Thu. Apr 25th, 2024

The controversy has only increased since I wrote my article this past issue on the Dakota Access Pipeline. The Standing Rock Sioux has now taken their fight to the UN Human Rights Council in Geneva, Switzerland in order to gather international support to oppose Energy Transfer Partners and to bring a halt to the entire project.

According to NBC News, Standing Rock Chairman Dave Archambault II gave a brief two-minute testimony to a 49-member Council, where he called up all parties to stop construction on the Dakota Access Pipeline.

The Dakota Access Pipeline is a pipeline that will travel through the Dakotas and Iowa (near Minnesota’s Southwest corner) to eventually connect to a pipeline in Patoka, Ill. The pipeline will transfer 470,000 barrels of oil per day from North Dakota and is run by Energy Transfer Partners (ETP).

The Dakota Access Pipeline is not only corrupt on the grounds of disrupting the reservation of the Standing Rock Sioux Tribe, but also because the pipeline will have many negative environmental effects on top of violating multiple acts and treaties put in place for the protection of the Sioux tribe.

While ETP is the main source of the pipeline, a large percent of the money funding the project is coming from the Commonwealth of Pennsylvania and all of our tax dollars.

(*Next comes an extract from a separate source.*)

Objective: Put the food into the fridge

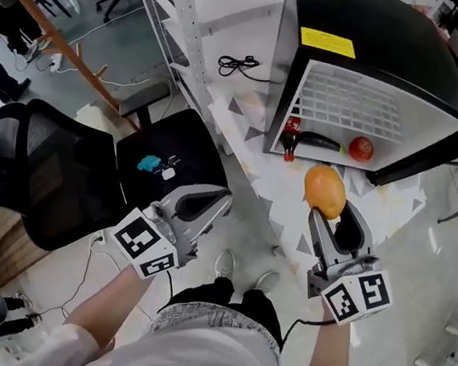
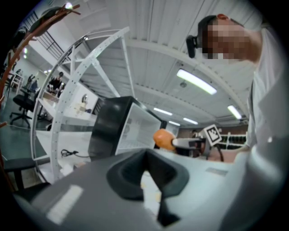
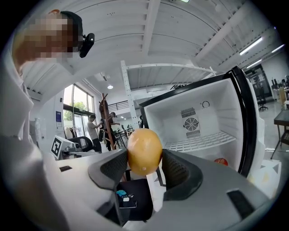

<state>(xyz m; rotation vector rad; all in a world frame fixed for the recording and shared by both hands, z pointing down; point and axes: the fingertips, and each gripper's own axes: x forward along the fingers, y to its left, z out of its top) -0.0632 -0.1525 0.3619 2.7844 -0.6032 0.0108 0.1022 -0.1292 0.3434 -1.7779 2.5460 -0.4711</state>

Records indicate that as of June, the commonwealth–primarily through pension funds–owned five million shares of ETP, valued at $192 million. Other records indicate that the investment is through the Pennsylvania Public Schools Retirement System (PSERS).

The West Chester University faculty retirement fund is in PSERS, which means that the faculty’s retirement dollars are hard at work building this monstrosity of a pipeline.

The purpose of this article is to present the reasons why you, whether you’re a faculty member or a student at university, should not allow your tax money or retirement pension to support the desecration of indigenous shrines and decimation of the environment.

The primary reason why the creation of this pipeline is unjust is because the pipeline will trespass on land reserved for the Dakota tribes. The Treaty of Traverse des Sioux of 1851 was an agreement between the Sisseton and Wahpeton bands of Dakota and the U.S. government.

Both the Sisseton and Wahpeton bands of Dakota did not have enough resources and support to provide for their people, so they decided to sell some of their land. In the final agreement, a reservation of 10 miles on either side of the Minnesota River was provided for the tribe.

According to Minnesota Public Radio, the pipeline will run south of Bismarck, ND through the Missouri River, just a half mile north of the tribe’s reservation border. The pipeline will run upstream from the water intake structure the tribe uses for drinking water. An oil spill could pollute the tribe’s water supply, and it could significantly damage their reservation.

Not only could the pipeline have an environmentally damaging effect on the Sioux tribe, but to make matters worse, the Dakota Access workers bull- dozed sacred burial grounds belonging to the Sioux.

According to a statement released on Facebook by Dallas Goldtooth, executive director of the Indigenous Environmental Network, the tribe filed a discovery with a federal judge to indent burial sites that were off-reservation the Friday before Labor Day weekend. In order to halt construction, the North Dakota State Historic Preservation Office had to come and officially survey the site,because it was in their jurisdiction.

Dakota Access Pipeline workers bulldozed the sites the weekend of Labor Day, when the tribe wouldn’t have been able to come into court to protest. This violates the National Historic Preservation Act and the Native American Graves Protection and Repatriation Act.

Furthermore, our tax dollars are not only going to the destruction of sacred burial ground, but also to siccing dogs on Native American protestors.

A video taken by Amy Goodman of Democracy Now shows pipeline workers assaulting protestors with attack dogs. Other marchers were blasted with pepper spray. A tribal spokesman and six people, including children, were bitten and 30 people were sprayed with pepper spray or mace.

Along with the National Historic Preservation Act and the Native American Graves Protection and Repatriation Act, the pipeline violates the Clean Water Act and the National Environmental Policy Act by avoiding the environmental review and public input.

A concept referred to as “segmenting” allows the Army Corps to consider a single oil or gas pipeline as thousands of single, completed projects. This is because ETP obtained a Nationwide Permit 12, a fast track permitting process that has allowed the oil and gas industry to build numerous fossil fuel pipelines, even on private property, without a project-specific environmental review or public input process.

From the tar sands oil spill in Kalamazoo, Michigan in 2010, to the recent oil pipeline spills in the San Joaquin Valley and Ventura, CA, we cannot afford to put money into another pipeline disaster.

The Dakota Access Pipeline is just another example of an oil pipeline project being permitted without ade- quate public engagement or sufficient environmental review.

Unless we take action, we remain bystanders to radically unfair treatment of Native Americans and potential environmental disaster.